* _To do_:
The lines to copy are those in the listing below that contain the word "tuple".

── Given data ──

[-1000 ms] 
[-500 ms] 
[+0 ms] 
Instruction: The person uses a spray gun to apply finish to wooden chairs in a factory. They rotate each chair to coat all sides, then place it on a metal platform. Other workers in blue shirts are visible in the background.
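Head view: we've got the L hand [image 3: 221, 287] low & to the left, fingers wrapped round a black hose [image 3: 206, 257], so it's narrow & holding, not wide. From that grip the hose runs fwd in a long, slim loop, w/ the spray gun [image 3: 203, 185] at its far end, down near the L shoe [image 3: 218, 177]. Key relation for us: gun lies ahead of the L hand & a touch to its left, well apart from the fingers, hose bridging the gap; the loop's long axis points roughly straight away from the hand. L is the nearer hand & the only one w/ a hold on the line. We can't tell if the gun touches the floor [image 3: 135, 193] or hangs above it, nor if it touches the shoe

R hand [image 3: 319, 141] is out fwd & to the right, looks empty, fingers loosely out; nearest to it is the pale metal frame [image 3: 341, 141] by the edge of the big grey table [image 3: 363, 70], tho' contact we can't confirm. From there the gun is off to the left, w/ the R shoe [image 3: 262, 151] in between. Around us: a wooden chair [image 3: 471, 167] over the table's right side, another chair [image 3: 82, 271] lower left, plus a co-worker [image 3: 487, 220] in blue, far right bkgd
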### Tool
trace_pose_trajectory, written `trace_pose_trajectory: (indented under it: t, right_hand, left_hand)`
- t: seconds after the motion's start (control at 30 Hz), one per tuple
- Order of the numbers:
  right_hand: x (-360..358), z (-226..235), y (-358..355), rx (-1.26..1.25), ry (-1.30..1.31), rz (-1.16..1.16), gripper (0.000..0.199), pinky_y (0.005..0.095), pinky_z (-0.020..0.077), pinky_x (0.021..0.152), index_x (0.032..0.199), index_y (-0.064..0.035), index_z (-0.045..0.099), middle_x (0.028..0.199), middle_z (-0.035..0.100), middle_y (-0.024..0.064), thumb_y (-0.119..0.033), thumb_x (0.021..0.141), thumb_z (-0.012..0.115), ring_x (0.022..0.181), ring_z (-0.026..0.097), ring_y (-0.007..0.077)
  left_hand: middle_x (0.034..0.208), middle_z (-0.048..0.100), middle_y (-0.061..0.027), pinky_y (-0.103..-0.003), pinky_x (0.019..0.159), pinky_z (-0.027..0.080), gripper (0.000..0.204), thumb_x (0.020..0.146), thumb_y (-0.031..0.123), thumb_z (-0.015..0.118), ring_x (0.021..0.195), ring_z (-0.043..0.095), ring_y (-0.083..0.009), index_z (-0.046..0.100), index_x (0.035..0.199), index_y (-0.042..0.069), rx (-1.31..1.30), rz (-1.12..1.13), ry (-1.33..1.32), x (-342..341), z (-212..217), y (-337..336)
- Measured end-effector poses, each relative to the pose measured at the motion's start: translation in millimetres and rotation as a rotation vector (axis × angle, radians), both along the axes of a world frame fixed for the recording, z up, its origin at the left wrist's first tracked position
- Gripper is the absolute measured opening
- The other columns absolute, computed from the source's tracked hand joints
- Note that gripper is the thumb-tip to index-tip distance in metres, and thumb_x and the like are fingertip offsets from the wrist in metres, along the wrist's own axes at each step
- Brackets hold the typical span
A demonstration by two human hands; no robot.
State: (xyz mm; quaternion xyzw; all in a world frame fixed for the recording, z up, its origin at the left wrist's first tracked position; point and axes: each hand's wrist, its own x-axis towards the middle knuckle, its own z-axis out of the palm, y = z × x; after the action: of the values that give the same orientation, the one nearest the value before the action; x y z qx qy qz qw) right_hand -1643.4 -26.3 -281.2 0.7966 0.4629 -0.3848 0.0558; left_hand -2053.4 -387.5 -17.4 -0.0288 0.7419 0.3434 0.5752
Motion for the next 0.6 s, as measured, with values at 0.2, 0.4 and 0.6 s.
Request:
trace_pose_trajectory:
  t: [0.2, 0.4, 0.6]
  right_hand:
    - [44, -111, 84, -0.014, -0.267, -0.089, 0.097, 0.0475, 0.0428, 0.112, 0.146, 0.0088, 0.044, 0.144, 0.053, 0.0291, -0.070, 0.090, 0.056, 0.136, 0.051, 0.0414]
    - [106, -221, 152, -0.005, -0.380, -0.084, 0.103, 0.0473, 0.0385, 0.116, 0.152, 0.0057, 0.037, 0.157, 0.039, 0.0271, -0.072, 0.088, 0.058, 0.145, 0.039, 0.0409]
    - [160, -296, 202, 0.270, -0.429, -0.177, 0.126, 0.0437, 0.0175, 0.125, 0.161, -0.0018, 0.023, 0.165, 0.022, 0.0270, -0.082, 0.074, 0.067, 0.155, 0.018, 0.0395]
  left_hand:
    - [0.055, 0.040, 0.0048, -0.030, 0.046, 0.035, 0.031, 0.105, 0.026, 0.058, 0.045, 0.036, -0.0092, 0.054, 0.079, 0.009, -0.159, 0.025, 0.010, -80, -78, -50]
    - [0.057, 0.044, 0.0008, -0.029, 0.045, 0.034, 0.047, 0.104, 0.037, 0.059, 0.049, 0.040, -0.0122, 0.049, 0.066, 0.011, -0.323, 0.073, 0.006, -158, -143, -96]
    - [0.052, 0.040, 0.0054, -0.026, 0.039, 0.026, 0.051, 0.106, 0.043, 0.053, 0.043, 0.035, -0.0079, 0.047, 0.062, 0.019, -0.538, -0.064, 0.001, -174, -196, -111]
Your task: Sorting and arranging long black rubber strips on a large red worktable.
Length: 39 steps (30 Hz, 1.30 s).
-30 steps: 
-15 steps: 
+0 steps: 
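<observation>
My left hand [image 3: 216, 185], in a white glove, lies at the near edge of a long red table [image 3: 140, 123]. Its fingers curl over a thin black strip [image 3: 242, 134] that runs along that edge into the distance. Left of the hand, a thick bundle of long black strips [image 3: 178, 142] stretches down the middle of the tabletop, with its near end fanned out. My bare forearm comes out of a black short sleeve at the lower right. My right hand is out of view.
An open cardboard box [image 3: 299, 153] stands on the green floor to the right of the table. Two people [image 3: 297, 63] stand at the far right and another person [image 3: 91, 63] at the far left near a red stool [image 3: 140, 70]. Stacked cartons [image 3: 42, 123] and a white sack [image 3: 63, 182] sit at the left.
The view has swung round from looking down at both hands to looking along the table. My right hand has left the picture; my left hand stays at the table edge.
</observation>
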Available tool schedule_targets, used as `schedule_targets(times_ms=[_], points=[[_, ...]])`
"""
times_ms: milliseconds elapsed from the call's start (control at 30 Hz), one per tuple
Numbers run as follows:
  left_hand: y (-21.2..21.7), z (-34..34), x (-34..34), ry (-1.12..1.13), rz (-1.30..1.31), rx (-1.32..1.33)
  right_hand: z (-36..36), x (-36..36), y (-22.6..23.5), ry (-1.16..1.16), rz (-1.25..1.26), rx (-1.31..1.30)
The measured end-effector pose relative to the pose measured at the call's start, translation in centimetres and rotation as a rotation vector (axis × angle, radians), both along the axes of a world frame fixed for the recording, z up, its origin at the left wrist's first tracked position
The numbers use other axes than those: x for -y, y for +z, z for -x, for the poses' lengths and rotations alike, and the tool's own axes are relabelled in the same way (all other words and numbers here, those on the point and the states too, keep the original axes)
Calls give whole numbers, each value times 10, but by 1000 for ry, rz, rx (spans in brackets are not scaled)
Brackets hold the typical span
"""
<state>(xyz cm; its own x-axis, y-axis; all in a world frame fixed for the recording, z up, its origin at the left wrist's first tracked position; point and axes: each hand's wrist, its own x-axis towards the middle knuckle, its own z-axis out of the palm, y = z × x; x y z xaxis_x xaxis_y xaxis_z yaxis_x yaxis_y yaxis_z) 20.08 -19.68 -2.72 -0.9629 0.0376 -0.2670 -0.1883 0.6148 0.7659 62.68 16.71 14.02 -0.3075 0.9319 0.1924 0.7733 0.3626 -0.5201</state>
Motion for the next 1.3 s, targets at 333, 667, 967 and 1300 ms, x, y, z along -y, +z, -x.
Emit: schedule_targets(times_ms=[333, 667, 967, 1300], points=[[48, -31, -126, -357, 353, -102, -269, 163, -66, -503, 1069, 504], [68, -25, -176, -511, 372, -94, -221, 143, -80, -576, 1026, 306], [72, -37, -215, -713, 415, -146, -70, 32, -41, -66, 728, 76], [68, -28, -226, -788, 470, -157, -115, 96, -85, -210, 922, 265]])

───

* _Task solution_:
- t: seconds after the motion's start (control at 30 Hz), one per tuple
times_ms: milliseconds elapsed from the call's start (control at 30 Hz), one per tuple

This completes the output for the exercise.